Israël had drie grote feesten: Pasen, Pinksteren en Loofhutten. Van Pasen en Pinksteren weten we het een en ander, maar van Loofhutten weten we nog niet zo veel. Toch wordt dat derde grote feest in Genesis al aangeduid. Jakob komt in Sukkot, in loofhutten, als hij verzoend is met zijn broeder. In het verhaal van Jakob en Esau kun je heel de eindtijd terugvinden. De eindtijd kun je alleen kennen, als je die eindtijd doorleeft. Ik denk, dat niemand de gebeurtenissen van de eindtijd op een rijtje heeft. En dat zal ook niet gebeuren. God geeft geen dingen op een rijtje. Want kennen is in de Bijbel voelen. Als ik iets werkelijk ken, is dat alleen, als ik het ook gevoeld heb. Hier zien we dat ook: Jakob gaat doorvoelen, wat Esau doormaakt. En dan komt Sukkot, het Loofhuttenfeest. Dat Loofhuttenfeest kun je pas gaan vieren, als je je broeder gevonden hebt.

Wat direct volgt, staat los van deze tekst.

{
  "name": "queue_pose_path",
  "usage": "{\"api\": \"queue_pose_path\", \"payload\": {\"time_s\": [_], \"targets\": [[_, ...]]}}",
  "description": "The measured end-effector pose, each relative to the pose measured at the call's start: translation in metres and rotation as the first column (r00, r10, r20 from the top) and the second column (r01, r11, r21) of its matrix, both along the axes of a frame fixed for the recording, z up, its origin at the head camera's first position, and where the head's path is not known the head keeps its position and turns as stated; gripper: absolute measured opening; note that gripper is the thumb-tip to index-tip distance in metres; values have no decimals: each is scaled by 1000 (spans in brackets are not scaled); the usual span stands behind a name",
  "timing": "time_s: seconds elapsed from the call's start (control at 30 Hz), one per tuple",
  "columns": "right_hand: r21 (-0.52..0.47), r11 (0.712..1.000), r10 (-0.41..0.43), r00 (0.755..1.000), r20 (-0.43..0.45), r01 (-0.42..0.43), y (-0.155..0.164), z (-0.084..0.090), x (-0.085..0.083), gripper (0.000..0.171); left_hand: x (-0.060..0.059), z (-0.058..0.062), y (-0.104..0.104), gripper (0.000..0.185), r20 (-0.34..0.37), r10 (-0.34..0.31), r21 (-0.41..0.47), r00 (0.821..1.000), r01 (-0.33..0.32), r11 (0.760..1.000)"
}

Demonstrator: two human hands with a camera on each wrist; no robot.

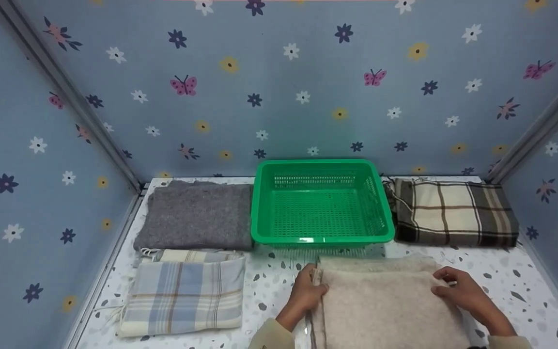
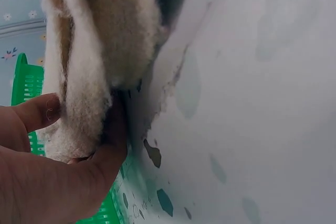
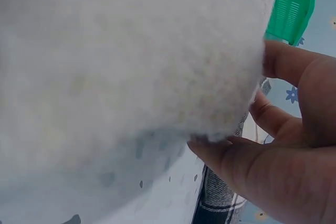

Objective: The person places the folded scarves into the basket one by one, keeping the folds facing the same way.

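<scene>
Fluffy cream folded blanket (image 1: pixel 385 303) lies before the green plastic basket (image 1: pixel 321 201), my left hand (image 1: pixel 308 291) and right hand (image 1: pixel 460 290) pinching its ends, so it may, I think, slip and unfold.

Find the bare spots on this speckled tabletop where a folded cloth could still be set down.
Free: the strip between the green plastic basket and the fluffy cream blanket, and the tabletop below the brown plaid blanket. The basket is empty. Crowded: the left side, with grey and blue checked cloths.
</scene>
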State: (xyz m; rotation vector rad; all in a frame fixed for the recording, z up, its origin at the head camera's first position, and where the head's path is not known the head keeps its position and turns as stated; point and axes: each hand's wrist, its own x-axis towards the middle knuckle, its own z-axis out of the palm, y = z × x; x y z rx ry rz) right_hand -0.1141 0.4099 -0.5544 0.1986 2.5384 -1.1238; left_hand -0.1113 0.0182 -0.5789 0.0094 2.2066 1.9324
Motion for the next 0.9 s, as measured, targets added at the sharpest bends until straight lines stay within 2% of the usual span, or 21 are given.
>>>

Het Loofhuttenfeest wordt in de zevende maand ingeleid door de Grote Verzoendag. Jakob kon pas in Sukkot komen, nadat hij eerst de Grote Verzoendag had gehad. Dat is de heilsorde van God. Daar zit het hele plan van God in. De verzoening van Israël met de volkeren. De verzoening tussen de Gemeente en de natiën. Tussen mensen onder elkaar. In Genesis 33 is Jakob weer terug bij zijn oorspronkelijke naam, daar is Jakob weer een vasthouder. Alleen als Jakob zijn armen om hem heenslaat, kan Esau thuiskomen. Thuiskomen van de jacht. Zo kan Jakob thuiskomen. Want niemand kan thuiskomen zonder zijn broeder. En dat is het werk van God.
God zegt niet: doe eens wat voor Mij. Niet: dat deed Ik voor u, wat doet gij voor Mij. Een mens moet Gods werk doen van verzoening en ontferming. En God zegt: doe je mee in Mìjn werk?